Quartzolite or silexite is an intrusive igneous rock, in which the mineral quartz is more than 90% of the rock's felsic mineral content, with feldspar at up to 10%. Typically, quartz forms more than 60% of the rock, the rest being mostly feldspar although minor amounts of mica or amphibole may also be present. Quartzolite occurs as dykes, sills, veins, bosses and segregation masses; it is also found in association with greisen and pegmatite. Quartzolite is an extremely rare type of rock.
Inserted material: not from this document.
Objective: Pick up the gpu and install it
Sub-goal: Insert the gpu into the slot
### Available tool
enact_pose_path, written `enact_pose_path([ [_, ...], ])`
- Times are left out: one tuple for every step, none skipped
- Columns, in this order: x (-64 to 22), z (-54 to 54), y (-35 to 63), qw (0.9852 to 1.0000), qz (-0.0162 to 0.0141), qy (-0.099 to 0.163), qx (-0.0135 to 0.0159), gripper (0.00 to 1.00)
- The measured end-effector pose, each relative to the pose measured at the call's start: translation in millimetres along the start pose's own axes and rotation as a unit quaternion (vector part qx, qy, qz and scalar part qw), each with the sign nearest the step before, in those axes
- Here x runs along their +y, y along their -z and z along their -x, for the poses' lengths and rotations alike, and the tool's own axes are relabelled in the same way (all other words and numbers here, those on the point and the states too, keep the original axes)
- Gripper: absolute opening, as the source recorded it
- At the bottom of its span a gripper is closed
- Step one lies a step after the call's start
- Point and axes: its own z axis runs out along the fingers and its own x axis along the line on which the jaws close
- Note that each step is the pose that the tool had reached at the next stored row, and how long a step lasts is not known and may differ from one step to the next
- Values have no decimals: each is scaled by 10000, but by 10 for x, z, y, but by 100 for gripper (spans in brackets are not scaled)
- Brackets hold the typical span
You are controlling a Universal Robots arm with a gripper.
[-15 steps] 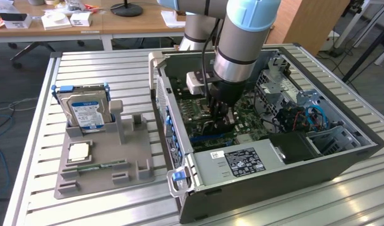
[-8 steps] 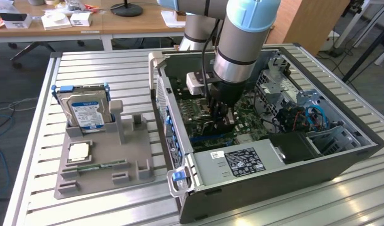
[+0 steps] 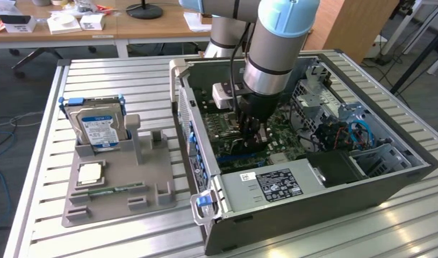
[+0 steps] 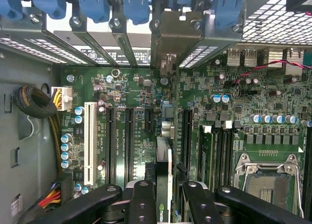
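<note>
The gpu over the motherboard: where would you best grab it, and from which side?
By its upper edge, from above, a finger on each flat face, as the gripper holds it. The gpu stands on edge, thin, its lower edge facing the motherboard slots.

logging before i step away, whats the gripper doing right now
Gripper: closed on the gpu, holding it edge-on over the motherboard inside the computer case.

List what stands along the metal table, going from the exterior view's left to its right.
hard drive → computer case's wall → pincer, closed on the gpu → blue cables
</note>
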Motion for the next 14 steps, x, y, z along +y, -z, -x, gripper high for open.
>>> enact_pose_path([
  [0, 0, 0, 10000, 0, 0, 0, 26],
  [0, 0, 0, 10000, 0, 0, 0, 26],
  [0, 0, -1, 10000, 0, 0, 0, 26],
  [0, 0, -2, 10000, 0, 0, -1, 26],
  [0, 0, -2, 10000, 0, 0, 0, 26],
  [0, 0, -2, 10000, 0, 0, 0, 26],
  [0, 0, -2, 10000, 0, 0, 0, 26],
  [0, 0, -2, 10000, 0, 0, 0, 26],
  [0, 0, -2, 10000, 0, 0, 0, 26],
  [0, 0, -2, 10000, 0, 0, 0, 26],
  [0, 0, -2, 10000, 0, 0, 0, 26],
  [0, 0, -2, 10000, 0, 0, 0, 26],
  [0, 0, -2, 10000, 0, 0, 0, 26],
  [0, 0, -2, 10000, 0, 0, 0, 26],
])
No extrusive rock equivalent of quartzolite is known.

Synonyms
The use of the synonym "silexite" is discouraged because it is the French word for chert, which is a sedimentary rock. Other less common synonyms are "igneous quartz" and "peracidite".

Examples
 Chrastava, Czech Republic
 Crag Mountain, Northfield, Massachusetts, United States
 Jabal Hamra, Saudi Arabia
 Keivy, Kola Peninsula, Russia
 Lyon Mountain quadrangle, New York state, United States
 Moulting Pond, Newfoundland, Canada
 Qiabukanzhuota, China
 Saveh County, Iran
 Smaaland Cove, South Georgia 
 South Mountains, Arizona, United States
 Torrington, New South Wales, Australia

Formation
Some occurrences of quartzolite are unlikely to have an entirely igneous origin; for example, two types of quartzolite that are associated with deposits of topaz in and around the Mole Granite pluton in Torrington, NSW, are believed to have formed in different ways. One type forms dykes and sills in the granite and in the surrounding metamorphic rocks. The other type has remnants of an earlier granite texture and is found on the outer edges of part of the pluton.